Дело в том, что есть в русской душе черта, важная и страшная, для которой трудно подобрать имя: это – склонность к особого рода субъективизму, к безмерному в нем самораспусканью. Когда она не встречает преград, она приводит, постепенно, к самораспыленью, к саморасползанью, к последней потере себя. Русская «удаль», – удаль безволия, – этому процессу не мешает, а часто помогает.
Нетронутая культурой душа, как есенинская, – это молодая степная кобылица. На кобылицу, если хотят ее сохранить, в должное время надевают узду. Но тут-то как раз никаких узд для Есенина и не оказалось. Понять нужду в них, самому искать, найти, в такое время, – как он мог? А перед инстинктом – лежало открытое поле. Не диво, что кобылица помчалась вперед, разнесла, растоптала, погубила все, что могла, – вплоть до самой себя.

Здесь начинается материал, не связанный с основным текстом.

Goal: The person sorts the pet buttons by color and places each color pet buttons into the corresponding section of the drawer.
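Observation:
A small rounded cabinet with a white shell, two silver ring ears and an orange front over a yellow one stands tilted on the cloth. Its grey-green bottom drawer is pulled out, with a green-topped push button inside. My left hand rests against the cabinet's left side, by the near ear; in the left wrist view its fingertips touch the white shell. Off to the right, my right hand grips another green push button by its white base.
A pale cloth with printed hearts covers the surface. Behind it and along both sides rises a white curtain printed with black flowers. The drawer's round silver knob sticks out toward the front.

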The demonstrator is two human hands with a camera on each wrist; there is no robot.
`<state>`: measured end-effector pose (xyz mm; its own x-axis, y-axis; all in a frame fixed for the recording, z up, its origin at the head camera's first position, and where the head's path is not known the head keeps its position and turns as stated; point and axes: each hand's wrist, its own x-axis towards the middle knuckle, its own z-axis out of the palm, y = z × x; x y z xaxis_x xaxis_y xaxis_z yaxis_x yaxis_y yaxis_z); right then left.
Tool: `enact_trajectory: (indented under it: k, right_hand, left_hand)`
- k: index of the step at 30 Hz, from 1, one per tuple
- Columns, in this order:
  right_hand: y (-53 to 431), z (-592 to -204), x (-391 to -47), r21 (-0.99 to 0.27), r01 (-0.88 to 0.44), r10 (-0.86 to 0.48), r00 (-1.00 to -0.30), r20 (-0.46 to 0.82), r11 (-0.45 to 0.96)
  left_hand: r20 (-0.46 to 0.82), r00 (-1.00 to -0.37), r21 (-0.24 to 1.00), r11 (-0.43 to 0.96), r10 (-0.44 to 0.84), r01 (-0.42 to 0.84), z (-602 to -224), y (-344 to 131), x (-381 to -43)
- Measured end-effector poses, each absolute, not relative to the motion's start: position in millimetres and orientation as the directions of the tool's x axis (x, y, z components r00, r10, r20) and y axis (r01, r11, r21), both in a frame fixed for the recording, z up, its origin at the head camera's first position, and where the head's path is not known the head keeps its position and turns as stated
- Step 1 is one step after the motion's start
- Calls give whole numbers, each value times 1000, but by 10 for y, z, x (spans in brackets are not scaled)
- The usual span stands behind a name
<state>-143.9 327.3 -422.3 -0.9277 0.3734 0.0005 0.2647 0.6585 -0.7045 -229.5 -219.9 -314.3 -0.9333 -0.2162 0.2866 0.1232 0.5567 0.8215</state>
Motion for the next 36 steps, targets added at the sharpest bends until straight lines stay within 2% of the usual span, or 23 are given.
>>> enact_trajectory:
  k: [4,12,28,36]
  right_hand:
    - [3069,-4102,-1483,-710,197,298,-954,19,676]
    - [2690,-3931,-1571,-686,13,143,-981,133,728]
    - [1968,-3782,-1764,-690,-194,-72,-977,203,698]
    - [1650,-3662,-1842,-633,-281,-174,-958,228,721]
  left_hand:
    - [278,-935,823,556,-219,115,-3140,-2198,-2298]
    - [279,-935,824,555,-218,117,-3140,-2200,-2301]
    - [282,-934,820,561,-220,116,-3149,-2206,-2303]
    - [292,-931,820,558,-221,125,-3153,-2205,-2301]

На Есенине это ярко и просто: пил, дрался, – заскучал, повесился. Примитивный рисунок всегда нагляднее. Но если то же самое происходит с человеком более сложной культуры, – тот же процесс «размягчения костей», – видимые его проявления могут быть не так резки. Для человека очень значительного он обертывается трагедией, – внутренней, конечно, – ибо все-таки в душе такого человека встают противодействующие силы. Разве не трагичен Блок с его слепым исканием упора, но вечными падениями в безответственность? Гениальный Розанов так долго был на скользком спуске, что уже не замечал «современничающих» ему людей, уже объявлял, что ему «все можно»… Однако ни он, ни Блок до конца не спустились и без борьбы по спуску не влеклись, как влекутся многие и многие русские люди: незаметно, без внешней трагедии Есенина, почти с видом благополучия.
Наше время – особенно соблазнительно. И с удвоенной силой приходится нам, – где бы мы ни были, в России или в Европе, – обороняться от внутреннего врага: от самораспусканья, инстинктивной склонности к субъективизму и безответственности. «Все – можно!», даже сгибаться в любую сторону под прямым углом… Да, только для этого надо раньше потерять спинной хребет. «Мне – все можно, и ничего!» Да, ничего, только «Ничего» с большой буквы, есенинский шнурок; символический или реальный – это уж безразлично.
Говорит ли Пешехонов, «за себя», что эмиграция – пыль, и нужно возвращаться под Р. К. П.; говорит ли Осоргин – сегодня в тон Пешехонову, а завтра, не считаясь с собственной памятью, обратное, – все это симптомы роковой русской болезни. Уже потеряна иерархия ценностей; уже говорится за одного «себя» (хотя вслух), но уже и за себя не отвечается. Недаром Осоргин с таким мгновенно-искренним порывом бросился к Есенину. Не почуял ли в нем какого-то, пусть отдаленного, но своего подобия?